Título: Journal d'un curé de campagne
Autor: Georges Bernanos
Sinopse: « J’ai résolu de faire le journal d’un jeune prêtre, à son entrée dans une paroisse. Il va chercher midi à quatorze heures, se démener comme quatre, faire des projets mirifiques, qui échoueront naturellement, se laisser plus ou moins duper par des imbéciles, des vicieuses ou des salauds, et alors qu’il croira tout perdu, il aura servi le bon Dieu dans la mesure même où il croira l’avoir desservi. Sa naïveté aura eu raison de tout. » G.B. Un jeune prêtre vient d’être nommé curé d’Ambricourt, dans le nord de la France. Sa foi, sincère et profonde, son enthousiasme se heurtent rapidement à l’indifférence, à la lâcheté de ses paroissiens. Son désespoir, ses doutes, sa foi, ses tourments, c’est sur un cahier d’écolier qu’il va les confesser. Grand prix du roman de l’Académie française en 1936, l’année de sa parution, Journal d’un curé de campagne est considéré comme l’un des chefs-d’œuvre de la littérature française du XXe siècle.
Contexto da obra
Quando a classificação é mais ampla, o contexto do livro costuma depender ainda mais de autoria, tema e edição. “Journal d’un curé de campagne”, de Georges Bernanos, publicado pela editora Le livre de poche, em 1936 e com 251 páginas, integra a categoria Livros Variados. Por isso, autoria, edição e tema acabam tendo ainda mais peso na forma de apresentar o livro.
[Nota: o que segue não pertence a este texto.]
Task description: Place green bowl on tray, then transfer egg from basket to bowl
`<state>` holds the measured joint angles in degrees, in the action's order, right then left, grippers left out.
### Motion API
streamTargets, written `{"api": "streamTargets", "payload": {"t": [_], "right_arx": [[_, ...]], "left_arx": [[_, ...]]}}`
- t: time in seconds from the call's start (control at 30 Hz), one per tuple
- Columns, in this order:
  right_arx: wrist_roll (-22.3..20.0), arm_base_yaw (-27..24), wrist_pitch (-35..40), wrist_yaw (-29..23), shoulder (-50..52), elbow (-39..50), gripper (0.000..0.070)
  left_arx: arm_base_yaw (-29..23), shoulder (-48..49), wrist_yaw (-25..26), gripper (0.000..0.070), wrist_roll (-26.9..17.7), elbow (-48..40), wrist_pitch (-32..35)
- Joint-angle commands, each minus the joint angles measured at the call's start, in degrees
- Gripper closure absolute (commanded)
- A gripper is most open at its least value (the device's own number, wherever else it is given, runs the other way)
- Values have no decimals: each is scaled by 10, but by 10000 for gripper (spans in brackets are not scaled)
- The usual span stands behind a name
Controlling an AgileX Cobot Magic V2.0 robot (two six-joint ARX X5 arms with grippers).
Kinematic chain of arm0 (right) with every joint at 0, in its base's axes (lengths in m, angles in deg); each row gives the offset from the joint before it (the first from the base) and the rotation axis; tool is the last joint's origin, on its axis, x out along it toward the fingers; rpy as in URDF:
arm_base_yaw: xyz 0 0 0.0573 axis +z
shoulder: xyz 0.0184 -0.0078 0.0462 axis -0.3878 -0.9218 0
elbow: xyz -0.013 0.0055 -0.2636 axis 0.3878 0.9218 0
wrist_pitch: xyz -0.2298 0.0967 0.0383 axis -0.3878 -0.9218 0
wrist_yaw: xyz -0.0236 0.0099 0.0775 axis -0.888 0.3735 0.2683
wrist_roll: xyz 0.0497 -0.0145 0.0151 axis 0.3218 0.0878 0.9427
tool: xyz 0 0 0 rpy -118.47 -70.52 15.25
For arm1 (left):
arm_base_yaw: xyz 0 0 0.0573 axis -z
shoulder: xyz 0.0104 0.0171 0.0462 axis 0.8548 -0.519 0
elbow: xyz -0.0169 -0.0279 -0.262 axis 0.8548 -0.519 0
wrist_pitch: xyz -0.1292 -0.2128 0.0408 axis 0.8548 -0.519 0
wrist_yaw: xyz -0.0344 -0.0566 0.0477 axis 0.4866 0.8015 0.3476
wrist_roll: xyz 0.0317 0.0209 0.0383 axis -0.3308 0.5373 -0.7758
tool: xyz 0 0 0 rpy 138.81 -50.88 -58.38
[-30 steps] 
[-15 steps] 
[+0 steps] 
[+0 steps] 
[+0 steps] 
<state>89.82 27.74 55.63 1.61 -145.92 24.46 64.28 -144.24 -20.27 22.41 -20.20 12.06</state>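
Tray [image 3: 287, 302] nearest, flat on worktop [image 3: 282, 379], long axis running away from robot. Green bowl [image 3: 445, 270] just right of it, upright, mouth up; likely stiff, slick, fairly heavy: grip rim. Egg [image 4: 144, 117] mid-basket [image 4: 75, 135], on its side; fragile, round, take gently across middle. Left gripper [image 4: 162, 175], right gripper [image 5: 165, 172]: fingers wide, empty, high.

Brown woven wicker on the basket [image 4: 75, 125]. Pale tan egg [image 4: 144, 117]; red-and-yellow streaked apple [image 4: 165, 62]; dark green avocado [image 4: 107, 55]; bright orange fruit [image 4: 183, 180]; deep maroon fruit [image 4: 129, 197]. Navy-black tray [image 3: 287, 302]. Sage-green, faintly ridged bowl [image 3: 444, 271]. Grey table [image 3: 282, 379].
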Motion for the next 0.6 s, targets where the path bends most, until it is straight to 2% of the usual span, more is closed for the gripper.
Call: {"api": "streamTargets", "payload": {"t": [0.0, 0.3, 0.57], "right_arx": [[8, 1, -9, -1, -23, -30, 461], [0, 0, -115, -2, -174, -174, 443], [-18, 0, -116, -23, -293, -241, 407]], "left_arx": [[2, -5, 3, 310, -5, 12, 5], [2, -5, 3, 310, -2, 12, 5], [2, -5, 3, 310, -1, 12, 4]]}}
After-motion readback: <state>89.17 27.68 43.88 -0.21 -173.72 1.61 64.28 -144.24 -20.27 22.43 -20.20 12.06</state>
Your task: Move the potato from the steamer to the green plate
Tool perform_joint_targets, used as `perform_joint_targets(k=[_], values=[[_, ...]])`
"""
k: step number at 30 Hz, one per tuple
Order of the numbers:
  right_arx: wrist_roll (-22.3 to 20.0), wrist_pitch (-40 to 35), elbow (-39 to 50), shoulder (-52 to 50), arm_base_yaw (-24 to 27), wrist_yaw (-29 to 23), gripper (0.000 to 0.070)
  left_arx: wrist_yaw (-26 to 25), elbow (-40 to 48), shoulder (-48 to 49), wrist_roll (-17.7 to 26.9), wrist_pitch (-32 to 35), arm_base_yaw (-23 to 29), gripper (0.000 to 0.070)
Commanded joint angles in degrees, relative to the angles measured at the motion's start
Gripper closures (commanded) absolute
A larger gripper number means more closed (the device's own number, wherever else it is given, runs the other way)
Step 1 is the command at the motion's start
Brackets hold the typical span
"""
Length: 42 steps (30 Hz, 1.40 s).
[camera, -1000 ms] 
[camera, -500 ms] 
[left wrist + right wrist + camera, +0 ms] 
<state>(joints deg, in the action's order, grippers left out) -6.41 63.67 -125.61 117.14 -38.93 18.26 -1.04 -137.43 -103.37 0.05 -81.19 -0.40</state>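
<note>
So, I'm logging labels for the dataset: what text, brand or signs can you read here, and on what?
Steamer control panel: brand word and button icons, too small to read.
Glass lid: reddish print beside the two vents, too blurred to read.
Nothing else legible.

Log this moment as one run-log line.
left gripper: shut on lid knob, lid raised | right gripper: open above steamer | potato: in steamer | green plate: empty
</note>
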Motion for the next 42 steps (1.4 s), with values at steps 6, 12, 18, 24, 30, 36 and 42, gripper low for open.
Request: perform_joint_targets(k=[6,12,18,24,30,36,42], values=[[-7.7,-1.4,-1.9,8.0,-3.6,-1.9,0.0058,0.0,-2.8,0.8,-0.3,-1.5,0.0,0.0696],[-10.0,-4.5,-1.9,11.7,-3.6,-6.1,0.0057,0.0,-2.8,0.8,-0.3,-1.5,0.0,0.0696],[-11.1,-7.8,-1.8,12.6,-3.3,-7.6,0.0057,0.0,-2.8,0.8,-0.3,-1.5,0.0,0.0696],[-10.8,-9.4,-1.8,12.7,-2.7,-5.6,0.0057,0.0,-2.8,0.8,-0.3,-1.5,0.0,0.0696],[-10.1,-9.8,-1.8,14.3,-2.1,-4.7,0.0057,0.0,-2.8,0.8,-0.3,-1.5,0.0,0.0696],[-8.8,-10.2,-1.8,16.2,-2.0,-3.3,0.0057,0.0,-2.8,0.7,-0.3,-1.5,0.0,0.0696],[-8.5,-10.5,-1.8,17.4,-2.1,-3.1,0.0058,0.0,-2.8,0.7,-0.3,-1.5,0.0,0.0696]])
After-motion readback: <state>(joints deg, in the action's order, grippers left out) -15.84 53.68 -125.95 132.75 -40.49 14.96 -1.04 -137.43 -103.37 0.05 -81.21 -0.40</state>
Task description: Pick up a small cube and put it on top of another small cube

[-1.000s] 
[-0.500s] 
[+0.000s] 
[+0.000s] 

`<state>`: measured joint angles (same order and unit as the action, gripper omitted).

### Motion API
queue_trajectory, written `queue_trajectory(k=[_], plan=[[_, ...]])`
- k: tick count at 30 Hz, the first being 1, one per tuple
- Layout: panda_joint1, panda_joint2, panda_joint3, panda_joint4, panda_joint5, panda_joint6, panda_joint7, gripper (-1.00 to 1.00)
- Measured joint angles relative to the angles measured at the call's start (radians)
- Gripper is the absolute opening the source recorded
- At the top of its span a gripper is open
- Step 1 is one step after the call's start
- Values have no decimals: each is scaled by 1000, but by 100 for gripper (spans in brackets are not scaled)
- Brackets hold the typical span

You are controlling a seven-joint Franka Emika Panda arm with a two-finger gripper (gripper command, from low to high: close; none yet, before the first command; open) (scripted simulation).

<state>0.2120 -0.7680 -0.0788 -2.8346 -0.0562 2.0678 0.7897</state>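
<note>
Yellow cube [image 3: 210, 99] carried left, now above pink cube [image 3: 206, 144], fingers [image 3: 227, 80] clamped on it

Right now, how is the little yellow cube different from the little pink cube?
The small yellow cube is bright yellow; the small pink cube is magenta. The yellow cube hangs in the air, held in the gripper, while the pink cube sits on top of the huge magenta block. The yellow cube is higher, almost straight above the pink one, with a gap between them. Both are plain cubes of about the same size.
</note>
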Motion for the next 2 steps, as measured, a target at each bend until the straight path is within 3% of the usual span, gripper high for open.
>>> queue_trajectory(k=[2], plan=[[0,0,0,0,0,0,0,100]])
Editora: Le livre de poche
Páginas: 251
Ano: 1936
Edição:
Linguagem: francês
ISBN: 2253162868
ISBN13: 9782253162865
Sobre a editora
Os livros da editora LE LIVRE DE POCHE convidam o leitor a mergulhar em narrativas densas e multifacetadas, onde o drama humano se entrelaça com reflexões existenciais e contextos históricos variados. A experiência de leitura frequentemente envolve personagens em crises profundas, como jovens enfrentando a perda da inocência, sociedades à beira do colapso ou indivíduos confrontados com dilemas morais e afetivos complexos. O tom oscila entre o melancólico e o esperançoso, com histórias que exploram tanto o íntimo quanto o coletivo, em ambientes que vão de cenários históricos detalhados a futuros distópicos. Esse equilíbrio entre o narrativo e o filosófico, presente nas sinopses, sugere um catálogo que valoriza tramas que provocam o pensamento sem abrir mão da intensidade emocional.